Local algorithms try to find optimal disparities for small image regions with fixed windows using local 
differences; however, global algorithms apply a large computational time based on global cost optimization. 
Finally, the semi global algorithm incorporates the advantages of both local and global algorithms by 
achieving relatively low complexity. The analysis results of previous works on the complexity of these three 
approaches show that the local algorithms present a good compromise between the computational complexity 
and the real time processing constraints. 

In order to ensure the compromise between a higher computational complexity of the SAD 
algorithm and an accelerated processing time of the stereo vision system on embedded platforms, different 
optimization approaches have been performed in recent years. Many research works has been devoted to the 
implementation of the SAD algorithm using software and hardware approaches to achieve real time 
processing for the stereo vision systems.

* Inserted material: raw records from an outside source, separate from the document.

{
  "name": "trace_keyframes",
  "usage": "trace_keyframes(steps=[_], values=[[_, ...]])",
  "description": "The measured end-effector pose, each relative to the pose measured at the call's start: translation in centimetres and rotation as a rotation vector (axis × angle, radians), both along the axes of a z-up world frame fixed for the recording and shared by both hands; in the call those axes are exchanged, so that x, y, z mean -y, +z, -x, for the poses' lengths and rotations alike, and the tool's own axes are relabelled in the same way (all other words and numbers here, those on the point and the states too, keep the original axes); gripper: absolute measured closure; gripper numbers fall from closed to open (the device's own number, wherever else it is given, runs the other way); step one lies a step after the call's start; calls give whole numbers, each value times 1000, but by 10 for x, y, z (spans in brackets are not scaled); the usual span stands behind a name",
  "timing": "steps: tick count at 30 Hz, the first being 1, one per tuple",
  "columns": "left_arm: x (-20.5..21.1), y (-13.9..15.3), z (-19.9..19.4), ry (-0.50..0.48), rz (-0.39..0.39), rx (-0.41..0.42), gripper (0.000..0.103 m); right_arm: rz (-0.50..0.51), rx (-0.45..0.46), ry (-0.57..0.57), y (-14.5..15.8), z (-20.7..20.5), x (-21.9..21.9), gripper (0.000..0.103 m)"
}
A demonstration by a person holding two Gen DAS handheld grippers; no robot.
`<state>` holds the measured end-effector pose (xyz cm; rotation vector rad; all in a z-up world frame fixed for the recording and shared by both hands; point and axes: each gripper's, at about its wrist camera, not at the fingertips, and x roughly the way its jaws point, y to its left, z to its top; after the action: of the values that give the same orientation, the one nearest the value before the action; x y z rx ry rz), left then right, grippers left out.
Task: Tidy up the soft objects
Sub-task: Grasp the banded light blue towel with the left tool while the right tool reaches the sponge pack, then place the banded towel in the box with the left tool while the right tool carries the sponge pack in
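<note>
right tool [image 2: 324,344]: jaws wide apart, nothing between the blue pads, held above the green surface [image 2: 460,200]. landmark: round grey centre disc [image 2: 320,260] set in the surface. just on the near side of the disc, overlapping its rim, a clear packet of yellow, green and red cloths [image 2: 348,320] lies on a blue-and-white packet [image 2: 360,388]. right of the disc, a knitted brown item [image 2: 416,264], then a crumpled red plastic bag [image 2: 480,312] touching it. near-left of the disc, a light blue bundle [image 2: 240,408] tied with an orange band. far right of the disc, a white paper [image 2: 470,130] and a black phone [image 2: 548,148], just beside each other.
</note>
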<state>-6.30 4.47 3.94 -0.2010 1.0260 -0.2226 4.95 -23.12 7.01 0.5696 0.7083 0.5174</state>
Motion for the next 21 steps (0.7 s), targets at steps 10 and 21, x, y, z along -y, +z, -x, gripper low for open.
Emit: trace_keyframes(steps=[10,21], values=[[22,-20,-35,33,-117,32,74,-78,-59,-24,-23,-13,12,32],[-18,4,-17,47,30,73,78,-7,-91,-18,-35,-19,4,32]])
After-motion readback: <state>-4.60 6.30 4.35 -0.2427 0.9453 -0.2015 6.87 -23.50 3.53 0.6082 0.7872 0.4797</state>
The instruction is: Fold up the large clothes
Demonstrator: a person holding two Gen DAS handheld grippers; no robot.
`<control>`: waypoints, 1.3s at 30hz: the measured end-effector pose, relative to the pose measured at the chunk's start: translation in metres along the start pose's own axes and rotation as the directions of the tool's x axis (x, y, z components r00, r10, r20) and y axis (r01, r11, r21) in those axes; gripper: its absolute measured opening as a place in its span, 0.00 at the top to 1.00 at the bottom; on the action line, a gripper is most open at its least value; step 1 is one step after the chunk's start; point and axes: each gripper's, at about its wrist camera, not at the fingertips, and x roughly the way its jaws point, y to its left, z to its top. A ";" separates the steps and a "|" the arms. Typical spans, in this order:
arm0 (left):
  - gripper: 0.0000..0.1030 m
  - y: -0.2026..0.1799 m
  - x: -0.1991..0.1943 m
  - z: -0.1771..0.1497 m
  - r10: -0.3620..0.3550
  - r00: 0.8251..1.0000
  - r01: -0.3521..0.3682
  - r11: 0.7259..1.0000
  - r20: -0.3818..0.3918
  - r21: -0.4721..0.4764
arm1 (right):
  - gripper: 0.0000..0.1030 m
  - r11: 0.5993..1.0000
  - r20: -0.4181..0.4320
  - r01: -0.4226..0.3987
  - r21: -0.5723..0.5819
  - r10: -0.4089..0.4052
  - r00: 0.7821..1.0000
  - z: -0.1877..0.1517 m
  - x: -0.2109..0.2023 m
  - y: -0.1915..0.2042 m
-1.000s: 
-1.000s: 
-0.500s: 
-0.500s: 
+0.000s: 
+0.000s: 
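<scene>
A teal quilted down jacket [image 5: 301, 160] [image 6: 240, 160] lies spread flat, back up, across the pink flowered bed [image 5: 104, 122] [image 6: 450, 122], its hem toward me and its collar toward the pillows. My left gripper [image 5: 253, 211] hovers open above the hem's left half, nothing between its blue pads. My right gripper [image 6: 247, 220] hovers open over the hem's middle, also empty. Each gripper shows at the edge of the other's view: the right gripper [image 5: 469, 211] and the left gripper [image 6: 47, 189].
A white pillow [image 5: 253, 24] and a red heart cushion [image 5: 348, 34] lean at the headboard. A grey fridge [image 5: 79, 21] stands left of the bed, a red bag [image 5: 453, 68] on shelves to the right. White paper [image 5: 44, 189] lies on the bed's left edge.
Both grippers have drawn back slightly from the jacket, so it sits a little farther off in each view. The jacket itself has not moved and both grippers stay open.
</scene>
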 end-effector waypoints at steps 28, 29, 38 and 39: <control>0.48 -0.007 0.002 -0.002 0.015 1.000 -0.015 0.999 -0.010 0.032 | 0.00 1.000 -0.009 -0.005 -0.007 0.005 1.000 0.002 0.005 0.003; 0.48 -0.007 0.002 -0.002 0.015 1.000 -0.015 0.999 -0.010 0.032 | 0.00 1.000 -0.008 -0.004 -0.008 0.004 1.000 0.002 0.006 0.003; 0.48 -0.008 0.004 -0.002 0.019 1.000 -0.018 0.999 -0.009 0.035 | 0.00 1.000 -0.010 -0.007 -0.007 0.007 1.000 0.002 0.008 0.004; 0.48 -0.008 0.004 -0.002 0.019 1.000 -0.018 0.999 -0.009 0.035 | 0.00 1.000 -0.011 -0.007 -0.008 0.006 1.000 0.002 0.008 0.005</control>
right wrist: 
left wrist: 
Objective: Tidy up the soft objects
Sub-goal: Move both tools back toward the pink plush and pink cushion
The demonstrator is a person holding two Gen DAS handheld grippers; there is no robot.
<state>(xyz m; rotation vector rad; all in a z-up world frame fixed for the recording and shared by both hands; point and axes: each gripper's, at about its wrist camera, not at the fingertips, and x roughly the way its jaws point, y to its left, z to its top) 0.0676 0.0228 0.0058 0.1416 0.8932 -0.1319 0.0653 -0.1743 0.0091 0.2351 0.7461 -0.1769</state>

Most of the software implementations use the graphics processing 
units (GPU) processor which presents an efficient environment to implement the parallel processing of the 
SAD algorithm. For example, Lu et al. [4] propose a dynamic window algorithm implementation with GPU 
processor that achieves a speed of 17 fps. In another GPU processor based implementation, Gong et al. [5] 
propose a software implementation of the SAD algorithm based on the GPU processor, the result shows a 
processing performance of 10 fps. In Wang ef al. [6] a multiple obstacle detection and tracking system using 
stereo vision is developed to avoid collision in reel time. Other works [3], [7] present an implementation in 
real time of the stereo vision system based on the GPU processor. Another way to optimize the processing 
time of the SAD algorithm is to use a software implementation based on the digital signal processing (DSP) 
and acorn risc machine (ARM) processor. Lin and Chiu [8], propose a new approach to implement the stereo 
vision system based on the SAD algorithm and uses the DSP processor to speed up the difference sum 
calculation. Another software implementation based on the ARM processor with software parallelism of the 
SAD algorithm has been proposed in Sejai et al. [9]. 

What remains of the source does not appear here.